So I missed the votes on Tuesday and got back to Strasbourg in time for Wednesday votes on an issue of importance to how MEPs work, the calendar of sessions for 2006, and the report on the accession treaties for Bulgaria and Romania. 

Calendar for 2006

The calendar of meetings is important in itself in determining when we have to be in Strasbourg and therefore when we have group weeks preceding sessions.  It also determines where committee weeks fall which is critical because that is when the real work of the Parliament takes place.  It influences decisions about where constituency weeks fall, when there are no formal meetings in Brussels but we have the option to use the time to work there, go on delegation visits within the EU or outside or to spend the day in our constituency or region.  Finally it decides when we are in recess, usually six weeks in July – August and two weeks over Christmas – New Year. 

Annual protest

But the vote on the calendar is also the moment where we go through our yearly ritual of protest against the fact of being obliged to meet in Strasbourg for twelve full sessions a year despite the fact that we do all our work in Brussels where both the Council and Commission are based.  Some years back we voted to abolish one session (absurdly we have two in one month to meet the dozen required) but the French Government took the Parliament to court and the European Court of Justice (ECJ) ruled that the Treaty as amended at Maastricht said twelve so twelve there must be.

Poking fun at the French!

Some bright sparks put up an amendment deleting Mondays and Thursdays as part of a session (we have for some years deleted Fridays as a symbolic protest) but everyone was advised the amendments were inadmissible under the Treaty and we were whipped to vote against in any case.  One very bright spark, Robert Goebbels from Luxembourg, rose to move an oral amendment to the effect that he wished to include Tuesdays and Wednesdays in the amendment.  Amid much laughter this was ruled inadmissible also by the rather dour and colourless Spanish socialist President (Speaker) of the Parliament. 

Accession treaties

The votes on Bulgaria and Romania provoked a rash of points of order and motions for a referral back to committee.  It seems the French and Germans have taken fright about further enlargement (not least with Turkey looming over the horizon) and its implications for threatened mass migrations from new to old member states and consequent effects upon the cosy protectionism known as the social model.  In the background lurk the impending referenda on the draft Constitution for Europe in France, the Netherlands and elsewhere. 

For Bulgaria and Romania

Eventually votes were taken and a large majority of us, including me and fellow Conservatives, said yes. 

SENSE

Back home at the end of the week I visited a home in Exeter for deaf blind people run by the charity SENSE.  Just think about it for a moment, living in a world of your own with minimal contact or knowledge of the world we take for granted.  True, they are looked after by an heroic band of care workers, but it brought to mind my mothers urgings to count your blessings.  Good advice.

 

COMMENT 

Constitution for Europe in doubt

If what we hear from France and, increasingly, from the Netherlands is true, this draft Constitution for Europe may be stopped in its tracks at the end of May,  The No vote shows strongly in opinion polls and judging by the rising aura of anxiety emanating from French Yes MEPs, the Noes may well have it.  I hope so. 
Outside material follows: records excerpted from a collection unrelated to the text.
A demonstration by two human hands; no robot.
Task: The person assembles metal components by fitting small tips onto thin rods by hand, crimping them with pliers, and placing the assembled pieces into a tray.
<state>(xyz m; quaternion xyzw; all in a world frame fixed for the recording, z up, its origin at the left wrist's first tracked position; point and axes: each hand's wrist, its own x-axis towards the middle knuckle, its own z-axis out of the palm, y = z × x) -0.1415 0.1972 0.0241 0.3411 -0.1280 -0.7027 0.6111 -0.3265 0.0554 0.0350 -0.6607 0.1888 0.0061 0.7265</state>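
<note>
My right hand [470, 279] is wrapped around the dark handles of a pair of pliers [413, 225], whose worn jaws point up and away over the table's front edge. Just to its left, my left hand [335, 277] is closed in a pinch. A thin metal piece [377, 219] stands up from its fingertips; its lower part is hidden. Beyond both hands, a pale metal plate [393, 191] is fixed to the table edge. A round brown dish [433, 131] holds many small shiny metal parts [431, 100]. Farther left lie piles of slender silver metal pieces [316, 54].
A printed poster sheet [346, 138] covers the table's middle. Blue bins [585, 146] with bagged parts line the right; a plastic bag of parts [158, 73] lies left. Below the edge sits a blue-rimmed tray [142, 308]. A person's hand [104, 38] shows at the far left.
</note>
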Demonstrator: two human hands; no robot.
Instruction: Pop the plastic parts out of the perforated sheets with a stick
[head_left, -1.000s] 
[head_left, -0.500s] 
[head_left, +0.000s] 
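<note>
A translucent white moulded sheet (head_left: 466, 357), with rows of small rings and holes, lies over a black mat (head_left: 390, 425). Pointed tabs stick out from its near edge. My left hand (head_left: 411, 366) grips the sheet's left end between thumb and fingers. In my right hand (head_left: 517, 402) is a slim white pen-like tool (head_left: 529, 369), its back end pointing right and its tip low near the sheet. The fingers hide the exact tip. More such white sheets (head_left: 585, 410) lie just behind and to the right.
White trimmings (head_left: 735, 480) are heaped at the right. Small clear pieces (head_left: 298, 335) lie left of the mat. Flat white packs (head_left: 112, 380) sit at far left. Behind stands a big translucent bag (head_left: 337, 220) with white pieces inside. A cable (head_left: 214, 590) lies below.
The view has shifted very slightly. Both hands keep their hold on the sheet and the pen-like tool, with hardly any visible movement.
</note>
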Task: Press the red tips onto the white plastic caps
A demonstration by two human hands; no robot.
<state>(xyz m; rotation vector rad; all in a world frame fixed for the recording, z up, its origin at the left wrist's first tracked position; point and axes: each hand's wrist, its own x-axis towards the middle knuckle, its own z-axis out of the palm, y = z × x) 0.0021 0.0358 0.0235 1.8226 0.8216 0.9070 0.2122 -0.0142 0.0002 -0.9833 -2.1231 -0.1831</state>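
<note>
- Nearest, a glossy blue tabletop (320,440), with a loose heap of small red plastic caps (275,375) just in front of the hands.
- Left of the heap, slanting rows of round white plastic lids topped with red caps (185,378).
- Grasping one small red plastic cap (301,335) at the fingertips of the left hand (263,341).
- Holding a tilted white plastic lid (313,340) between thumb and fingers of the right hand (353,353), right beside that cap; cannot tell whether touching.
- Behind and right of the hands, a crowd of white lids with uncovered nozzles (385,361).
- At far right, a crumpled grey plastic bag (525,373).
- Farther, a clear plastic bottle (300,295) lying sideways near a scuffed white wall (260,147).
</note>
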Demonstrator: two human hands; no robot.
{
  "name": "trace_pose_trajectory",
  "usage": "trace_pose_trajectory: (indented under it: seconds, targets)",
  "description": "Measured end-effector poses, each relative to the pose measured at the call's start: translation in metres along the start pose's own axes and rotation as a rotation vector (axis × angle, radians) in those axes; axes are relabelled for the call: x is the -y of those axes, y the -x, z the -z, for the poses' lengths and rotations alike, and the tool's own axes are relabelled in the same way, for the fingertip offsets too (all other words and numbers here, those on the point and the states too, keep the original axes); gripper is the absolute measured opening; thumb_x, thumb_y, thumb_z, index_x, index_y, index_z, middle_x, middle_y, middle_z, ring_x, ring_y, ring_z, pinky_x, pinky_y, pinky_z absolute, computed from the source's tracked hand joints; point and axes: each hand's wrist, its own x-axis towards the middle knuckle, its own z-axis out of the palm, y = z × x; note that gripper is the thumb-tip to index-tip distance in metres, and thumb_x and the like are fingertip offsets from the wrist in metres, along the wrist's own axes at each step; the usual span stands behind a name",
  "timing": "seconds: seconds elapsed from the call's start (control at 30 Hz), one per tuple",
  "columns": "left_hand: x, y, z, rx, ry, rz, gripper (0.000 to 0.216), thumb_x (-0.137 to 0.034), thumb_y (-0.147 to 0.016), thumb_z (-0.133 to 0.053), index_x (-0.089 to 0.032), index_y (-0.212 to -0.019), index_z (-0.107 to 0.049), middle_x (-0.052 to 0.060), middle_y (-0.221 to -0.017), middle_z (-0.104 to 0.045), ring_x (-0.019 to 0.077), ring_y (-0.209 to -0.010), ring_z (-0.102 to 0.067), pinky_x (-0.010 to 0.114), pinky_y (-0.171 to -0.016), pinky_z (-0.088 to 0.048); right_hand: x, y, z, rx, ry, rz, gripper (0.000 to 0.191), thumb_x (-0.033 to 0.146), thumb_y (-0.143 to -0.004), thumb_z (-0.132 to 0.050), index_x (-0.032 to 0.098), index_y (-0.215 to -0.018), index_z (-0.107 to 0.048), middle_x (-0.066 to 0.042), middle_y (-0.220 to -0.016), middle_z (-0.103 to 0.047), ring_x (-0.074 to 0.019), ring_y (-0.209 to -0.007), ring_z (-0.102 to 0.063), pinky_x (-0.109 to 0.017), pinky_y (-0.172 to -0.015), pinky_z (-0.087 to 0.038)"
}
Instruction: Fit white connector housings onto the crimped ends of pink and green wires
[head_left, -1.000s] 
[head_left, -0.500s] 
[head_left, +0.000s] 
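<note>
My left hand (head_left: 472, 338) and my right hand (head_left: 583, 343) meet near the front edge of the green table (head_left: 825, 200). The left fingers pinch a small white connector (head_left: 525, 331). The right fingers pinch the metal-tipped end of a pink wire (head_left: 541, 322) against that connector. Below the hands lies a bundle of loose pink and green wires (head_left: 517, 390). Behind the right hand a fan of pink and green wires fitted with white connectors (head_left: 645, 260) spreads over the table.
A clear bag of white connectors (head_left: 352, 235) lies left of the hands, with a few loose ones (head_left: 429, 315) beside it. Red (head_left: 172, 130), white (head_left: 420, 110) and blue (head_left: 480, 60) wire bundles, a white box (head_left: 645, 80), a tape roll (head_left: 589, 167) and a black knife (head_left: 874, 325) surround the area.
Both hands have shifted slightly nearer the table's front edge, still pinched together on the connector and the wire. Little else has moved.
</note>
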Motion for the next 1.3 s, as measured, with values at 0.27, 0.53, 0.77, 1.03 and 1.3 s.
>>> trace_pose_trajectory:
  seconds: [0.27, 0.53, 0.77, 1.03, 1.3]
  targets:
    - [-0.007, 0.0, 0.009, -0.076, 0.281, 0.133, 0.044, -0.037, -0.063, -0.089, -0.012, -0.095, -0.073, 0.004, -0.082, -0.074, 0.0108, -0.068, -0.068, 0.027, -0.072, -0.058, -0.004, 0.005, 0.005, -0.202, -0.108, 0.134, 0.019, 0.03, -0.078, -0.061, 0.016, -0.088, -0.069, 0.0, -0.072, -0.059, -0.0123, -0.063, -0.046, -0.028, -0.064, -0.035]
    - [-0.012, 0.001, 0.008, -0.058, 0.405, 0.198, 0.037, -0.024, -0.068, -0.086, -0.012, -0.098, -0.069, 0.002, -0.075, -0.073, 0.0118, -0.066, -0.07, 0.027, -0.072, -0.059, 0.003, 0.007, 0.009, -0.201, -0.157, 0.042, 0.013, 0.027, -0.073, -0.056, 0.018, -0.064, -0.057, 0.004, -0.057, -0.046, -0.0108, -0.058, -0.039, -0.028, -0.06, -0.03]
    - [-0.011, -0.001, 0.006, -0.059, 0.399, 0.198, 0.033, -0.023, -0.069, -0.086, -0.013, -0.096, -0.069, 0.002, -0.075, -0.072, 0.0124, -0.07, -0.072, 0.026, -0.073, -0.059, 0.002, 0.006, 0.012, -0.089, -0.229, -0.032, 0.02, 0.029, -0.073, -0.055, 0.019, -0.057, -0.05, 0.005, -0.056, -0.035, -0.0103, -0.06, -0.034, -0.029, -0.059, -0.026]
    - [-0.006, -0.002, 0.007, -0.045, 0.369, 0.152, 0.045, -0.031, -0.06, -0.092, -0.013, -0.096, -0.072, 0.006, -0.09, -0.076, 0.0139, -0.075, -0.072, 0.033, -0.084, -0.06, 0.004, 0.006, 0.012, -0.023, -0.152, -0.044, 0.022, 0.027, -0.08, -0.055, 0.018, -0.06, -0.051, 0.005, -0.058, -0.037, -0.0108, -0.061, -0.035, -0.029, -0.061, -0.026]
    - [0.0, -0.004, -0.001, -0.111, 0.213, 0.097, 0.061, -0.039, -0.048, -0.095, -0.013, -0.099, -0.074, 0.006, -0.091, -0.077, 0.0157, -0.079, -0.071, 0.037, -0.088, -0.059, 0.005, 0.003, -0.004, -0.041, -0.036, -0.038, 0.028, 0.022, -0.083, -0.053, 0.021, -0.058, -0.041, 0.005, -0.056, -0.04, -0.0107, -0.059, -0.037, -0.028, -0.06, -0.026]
Teflon Tony off the hook again?

In one sense this is a pity in that it will remove in all probability the need for a referendum at home on the subject.  Mr Chirac’s bad luck in that one of the reasons people may vote no in France is to register their dislike of him and wish to be rid of him may be as much Tony ‘Teflon’ Blair’s good luck in being able to avoid such ignominy. 

Dislike and disapproval

I remain astonished at how much Blair and his New Labour Government are able to get way with.  The one thing you need in politics above all else is luck and he has seemed to possess it in buckets.  If we believe the press and media the country is sleepwalking towards another term of Blair government despite quite strongly disliking him and disapproving of his government. 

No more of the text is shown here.